Perugia, Amanda in lacrime parla alla famiglia di Meredith

Pubblicato il 11 Dicembre 2010 - 20:45| Aggiornato il 13 Dicembre 2010 OLTRE 6 MESI FA

”Alla famiglia di Meredith voglio dire che mi dispiace molto perché non c’è più”: Amanda Knox, con la voce rotta dal pianto, si è rivolta così ai congiunti della studentessa inglese prendendo stamani la parola per una dichiarazione spontanea davanti alla Corte d’Assise d’Appello di Perugia.

La studentessa di Seattle ha parlato a lungo in italiano. Quando ha fatto riferimento alla famiglia della vittima (che sta seguendo il processo dall’Inghilterra), l’avvocato Francesco Maresca, uno dei legali di parte civile, è  uscito dall’aula. ”Anche io ho delle sorelle più  piccole – ha sottolineato ancora la Knox – e solo l’idea della loro mancanza mi terrorizza. E’ inconcepibile quello che avete subito voi (i congiunti di Mez, ndr) e Meredith. Non è giusto. Anche io ricordo Meredith e il mio cuore è spezzato per tutti voi. Sono onorato di averla potuta conoscere”.

Nel corso della sua dichiarazione spontanea, la Knox ha fatto riferimento anche a Patrick Lumumba, coinvolto nell’inchiesta per le sue dichiarazioni ma poi riconosciuto estraneo ad ogni addebito. ”Dove sei?”, ha detto ancora commossa, cercando con lo sguardo il musicista congolese, oggi in aula.

”Mi dispiace – ha aggiunto la Knox – perché non volevo farti torto. Sono stata ingenua, dovevo sopportare le pressioni. Tu sai cosa vuol dire subire accuse ingiuste sulla tua pelle. Spero riuscirai a trovare pace”.

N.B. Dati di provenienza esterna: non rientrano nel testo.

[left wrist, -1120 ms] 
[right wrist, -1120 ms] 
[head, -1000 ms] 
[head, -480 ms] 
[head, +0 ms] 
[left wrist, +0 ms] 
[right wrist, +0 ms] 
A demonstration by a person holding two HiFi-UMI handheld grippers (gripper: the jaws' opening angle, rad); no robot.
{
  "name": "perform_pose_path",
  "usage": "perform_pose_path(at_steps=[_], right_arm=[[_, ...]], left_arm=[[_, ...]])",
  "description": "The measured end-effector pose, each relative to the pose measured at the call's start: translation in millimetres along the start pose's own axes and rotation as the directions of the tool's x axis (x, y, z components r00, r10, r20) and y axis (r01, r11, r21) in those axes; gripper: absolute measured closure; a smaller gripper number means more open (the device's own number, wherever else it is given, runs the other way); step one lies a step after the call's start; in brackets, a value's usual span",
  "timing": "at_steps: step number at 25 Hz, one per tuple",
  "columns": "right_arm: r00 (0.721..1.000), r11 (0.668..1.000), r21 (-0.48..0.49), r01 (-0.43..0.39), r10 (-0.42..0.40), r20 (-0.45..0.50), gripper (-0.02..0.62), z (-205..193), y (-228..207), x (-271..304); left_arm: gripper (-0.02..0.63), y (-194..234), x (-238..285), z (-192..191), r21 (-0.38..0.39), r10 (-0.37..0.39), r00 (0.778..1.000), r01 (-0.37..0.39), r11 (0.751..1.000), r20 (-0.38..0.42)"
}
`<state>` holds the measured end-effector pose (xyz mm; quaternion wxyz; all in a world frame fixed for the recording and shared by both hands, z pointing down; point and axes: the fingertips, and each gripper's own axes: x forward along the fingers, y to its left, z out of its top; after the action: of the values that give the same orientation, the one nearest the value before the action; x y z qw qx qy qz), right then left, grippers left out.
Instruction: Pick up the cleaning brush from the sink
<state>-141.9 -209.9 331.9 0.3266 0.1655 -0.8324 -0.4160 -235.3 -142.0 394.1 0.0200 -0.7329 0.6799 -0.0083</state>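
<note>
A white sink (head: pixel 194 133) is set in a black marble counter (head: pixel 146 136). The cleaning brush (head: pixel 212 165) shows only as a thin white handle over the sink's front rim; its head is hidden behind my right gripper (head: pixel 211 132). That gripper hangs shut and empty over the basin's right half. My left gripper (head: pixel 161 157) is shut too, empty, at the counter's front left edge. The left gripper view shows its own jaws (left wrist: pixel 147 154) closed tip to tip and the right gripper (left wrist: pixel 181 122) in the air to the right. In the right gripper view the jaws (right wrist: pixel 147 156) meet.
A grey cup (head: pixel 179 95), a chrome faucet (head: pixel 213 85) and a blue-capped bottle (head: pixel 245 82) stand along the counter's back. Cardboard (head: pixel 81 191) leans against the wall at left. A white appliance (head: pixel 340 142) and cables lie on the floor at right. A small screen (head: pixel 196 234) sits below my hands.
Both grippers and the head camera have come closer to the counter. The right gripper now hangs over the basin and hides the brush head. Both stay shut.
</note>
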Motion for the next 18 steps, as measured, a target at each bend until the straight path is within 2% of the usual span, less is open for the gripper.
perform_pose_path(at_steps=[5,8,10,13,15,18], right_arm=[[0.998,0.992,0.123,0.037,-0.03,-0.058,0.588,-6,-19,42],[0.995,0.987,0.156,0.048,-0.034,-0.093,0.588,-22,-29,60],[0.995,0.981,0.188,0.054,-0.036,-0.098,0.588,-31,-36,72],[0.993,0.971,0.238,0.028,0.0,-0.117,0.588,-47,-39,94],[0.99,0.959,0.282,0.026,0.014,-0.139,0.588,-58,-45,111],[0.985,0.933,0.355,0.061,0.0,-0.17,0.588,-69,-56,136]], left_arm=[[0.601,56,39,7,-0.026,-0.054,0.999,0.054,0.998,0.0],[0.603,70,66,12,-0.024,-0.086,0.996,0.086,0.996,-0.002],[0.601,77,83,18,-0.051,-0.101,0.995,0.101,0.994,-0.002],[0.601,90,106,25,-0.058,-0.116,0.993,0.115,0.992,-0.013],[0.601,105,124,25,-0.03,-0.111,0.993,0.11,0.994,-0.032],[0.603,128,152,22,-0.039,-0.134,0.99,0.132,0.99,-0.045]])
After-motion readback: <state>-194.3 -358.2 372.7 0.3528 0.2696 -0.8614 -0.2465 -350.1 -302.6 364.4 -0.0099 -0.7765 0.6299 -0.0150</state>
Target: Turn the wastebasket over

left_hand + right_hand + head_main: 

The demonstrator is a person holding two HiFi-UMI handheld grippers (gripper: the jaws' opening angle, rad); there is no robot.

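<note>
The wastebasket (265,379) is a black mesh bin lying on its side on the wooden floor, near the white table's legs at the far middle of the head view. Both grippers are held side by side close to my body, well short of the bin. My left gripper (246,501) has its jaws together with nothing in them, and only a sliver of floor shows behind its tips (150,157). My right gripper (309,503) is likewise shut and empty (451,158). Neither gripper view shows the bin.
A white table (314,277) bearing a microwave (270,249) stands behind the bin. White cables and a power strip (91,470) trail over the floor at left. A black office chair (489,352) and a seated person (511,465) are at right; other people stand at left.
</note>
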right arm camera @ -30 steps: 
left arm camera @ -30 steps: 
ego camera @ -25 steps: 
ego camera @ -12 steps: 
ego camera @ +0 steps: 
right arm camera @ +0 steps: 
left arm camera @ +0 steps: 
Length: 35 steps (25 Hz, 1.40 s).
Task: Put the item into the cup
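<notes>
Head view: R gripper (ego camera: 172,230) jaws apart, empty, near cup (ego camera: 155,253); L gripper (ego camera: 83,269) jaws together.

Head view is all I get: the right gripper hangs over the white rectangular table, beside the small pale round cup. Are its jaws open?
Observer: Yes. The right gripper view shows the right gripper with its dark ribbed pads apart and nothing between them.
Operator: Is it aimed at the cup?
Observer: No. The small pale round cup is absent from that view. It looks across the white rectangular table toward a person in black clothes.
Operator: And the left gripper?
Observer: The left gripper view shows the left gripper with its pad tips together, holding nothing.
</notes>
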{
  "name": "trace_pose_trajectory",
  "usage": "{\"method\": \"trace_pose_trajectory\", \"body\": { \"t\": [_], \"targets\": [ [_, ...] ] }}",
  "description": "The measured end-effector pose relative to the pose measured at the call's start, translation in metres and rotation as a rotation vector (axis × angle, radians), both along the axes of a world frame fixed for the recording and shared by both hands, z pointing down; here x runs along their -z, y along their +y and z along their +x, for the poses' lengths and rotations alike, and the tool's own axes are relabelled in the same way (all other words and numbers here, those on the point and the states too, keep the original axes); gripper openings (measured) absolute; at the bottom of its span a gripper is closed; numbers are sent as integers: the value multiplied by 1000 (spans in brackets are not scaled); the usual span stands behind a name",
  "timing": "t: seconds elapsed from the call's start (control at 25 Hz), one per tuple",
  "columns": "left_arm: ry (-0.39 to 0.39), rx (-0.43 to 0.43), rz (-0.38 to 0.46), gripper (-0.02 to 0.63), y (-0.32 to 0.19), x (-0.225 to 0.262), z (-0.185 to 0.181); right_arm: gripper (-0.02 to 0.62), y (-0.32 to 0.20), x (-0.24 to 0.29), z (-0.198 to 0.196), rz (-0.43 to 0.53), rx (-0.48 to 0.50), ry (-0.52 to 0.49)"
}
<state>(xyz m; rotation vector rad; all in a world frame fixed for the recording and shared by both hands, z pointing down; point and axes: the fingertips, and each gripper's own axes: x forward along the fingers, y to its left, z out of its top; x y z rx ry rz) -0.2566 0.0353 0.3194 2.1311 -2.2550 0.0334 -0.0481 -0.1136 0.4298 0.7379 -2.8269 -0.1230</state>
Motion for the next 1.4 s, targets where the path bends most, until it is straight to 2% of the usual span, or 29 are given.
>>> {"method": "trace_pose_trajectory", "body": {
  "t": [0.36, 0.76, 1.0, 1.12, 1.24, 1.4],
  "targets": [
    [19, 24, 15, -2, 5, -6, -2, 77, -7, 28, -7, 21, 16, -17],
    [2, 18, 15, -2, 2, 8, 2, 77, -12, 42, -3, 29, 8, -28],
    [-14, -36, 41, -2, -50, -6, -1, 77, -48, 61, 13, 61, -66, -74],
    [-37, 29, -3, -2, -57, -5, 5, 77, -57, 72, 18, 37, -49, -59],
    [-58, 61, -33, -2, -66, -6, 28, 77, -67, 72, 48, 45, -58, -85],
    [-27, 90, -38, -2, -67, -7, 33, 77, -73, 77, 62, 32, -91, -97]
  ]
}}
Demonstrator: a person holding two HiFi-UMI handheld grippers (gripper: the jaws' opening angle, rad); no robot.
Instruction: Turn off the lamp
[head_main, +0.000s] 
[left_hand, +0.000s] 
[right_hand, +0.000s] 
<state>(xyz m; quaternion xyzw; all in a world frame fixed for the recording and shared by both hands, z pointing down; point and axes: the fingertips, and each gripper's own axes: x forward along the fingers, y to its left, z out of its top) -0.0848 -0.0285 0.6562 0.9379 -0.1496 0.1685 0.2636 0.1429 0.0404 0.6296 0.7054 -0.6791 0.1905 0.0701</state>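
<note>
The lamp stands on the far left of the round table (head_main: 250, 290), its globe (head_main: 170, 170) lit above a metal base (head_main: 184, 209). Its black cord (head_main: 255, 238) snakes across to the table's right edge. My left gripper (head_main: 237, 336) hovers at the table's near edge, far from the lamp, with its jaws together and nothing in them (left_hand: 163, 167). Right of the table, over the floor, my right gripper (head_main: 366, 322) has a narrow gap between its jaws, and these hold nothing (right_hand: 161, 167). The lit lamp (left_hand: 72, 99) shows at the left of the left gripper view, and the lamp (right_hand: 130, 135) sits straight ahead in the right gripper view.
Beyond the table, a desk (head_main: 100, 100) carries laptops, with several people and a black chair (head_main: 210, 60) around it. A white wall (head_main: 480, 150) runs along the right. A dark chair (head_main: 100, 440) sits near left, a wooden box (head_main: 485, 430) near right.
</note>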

Parla di scuse ”assolutamente tardive, del tutto inopportune e prive di contenuto” il legale dei familiari di Meredith Kercher, l’avvocato Maresca: ”Arrivano – ha sottolineato il legale – dopo che negli ultimi giorni il padre di Mez, in una delle pochissime dichiarazioni, aveva specificato di non avere sentito nessuno che si ricordasse della figlia”. Per l’avvocato Maresca, le dichiarazioni della Knox sembrano ”finalizzate esclusivamente a questo processo d’appello”. ”Non voglio fare polemica – ha concluso – e per questo mi sono doverosamente allontanato dall’aula mentre venivano fatte”.

E’ intervenuto anche Patrick Lumumba, il cittadino congolese che all’inizio delle indagini era stato accusato da Amanda Knox per poi essere completamente scagionato. ‘Mi ha fatto umanamente pena, ma penso sia una strategia difensiva”. Il musicista ha spiegato di avere comunque ”perdonato” la giovane americana condannata anche per calunnia nei suoi confronti. ”So però che lei mi ha coinvolto – ha aggiunto – e al momento giusto non ha detto niente ai giudici. E’ rimasta in silenzio. Quando ero in carcere non più in isolamento mi scrisse una mia cara amica olandese che mi diceva: ‘Patrick, so che forse nemmeno ricevi questa lettera ma voglio che tu sappia la mia posizione adesso. Voglio tu sappia che io credo in te, in questo momento’. Se Amanda avesse detto questo subito, appena usciti dall’isolamento potevo anche crederle. Ora – ha concluso Lumumba – sta giocando qualsiasi carta che possa farle vincere il gioco”.

Si augura che ”venga riconfermata la condanna inflitta” in primo grado Anna Maria Artegiani, uno dei giudici popolari del processo di primo grado a Raffaele Sollecito e ad Amanda Knox . Lo ha detto in un’intervista mandata in onda dal Tgr dell’Umbria della Rai. ”La nostra – ha spiegato la Artegiani – è stata una giuria benevola che ha tenuto conto dell’età e del fatto che i ragazzi sono incensurati. Comunque 25 anni a questa età non sono pochi”. La donna ha quindi definito la Knox ”molto forte, decisa, sicura di sé”.

”Anche in udienza – ha aggiunto – quando doveva testimoniare ha rinunciato all’interprete. E in un Paese straniero difendersi da un’accusa di omicidio…”. Riguardo al processo di primo grado, la Artegiani ha definito un ”momento forte” quello in cui sono state proposte in aula, a porte chiuse, le immagini girate dalla polizia scientifica del ritrovamento del cadavere della Kercher. ”Siamo arrivati al verdetto – ha spiegato ancora il giudice popolare – dopo quasi 11 mesi di camera di consiglio perche’ anche durante le pause si discuteva. Siamo stati coinvolti – ha concluso la Artegiani – e sentiti uno ad uno”.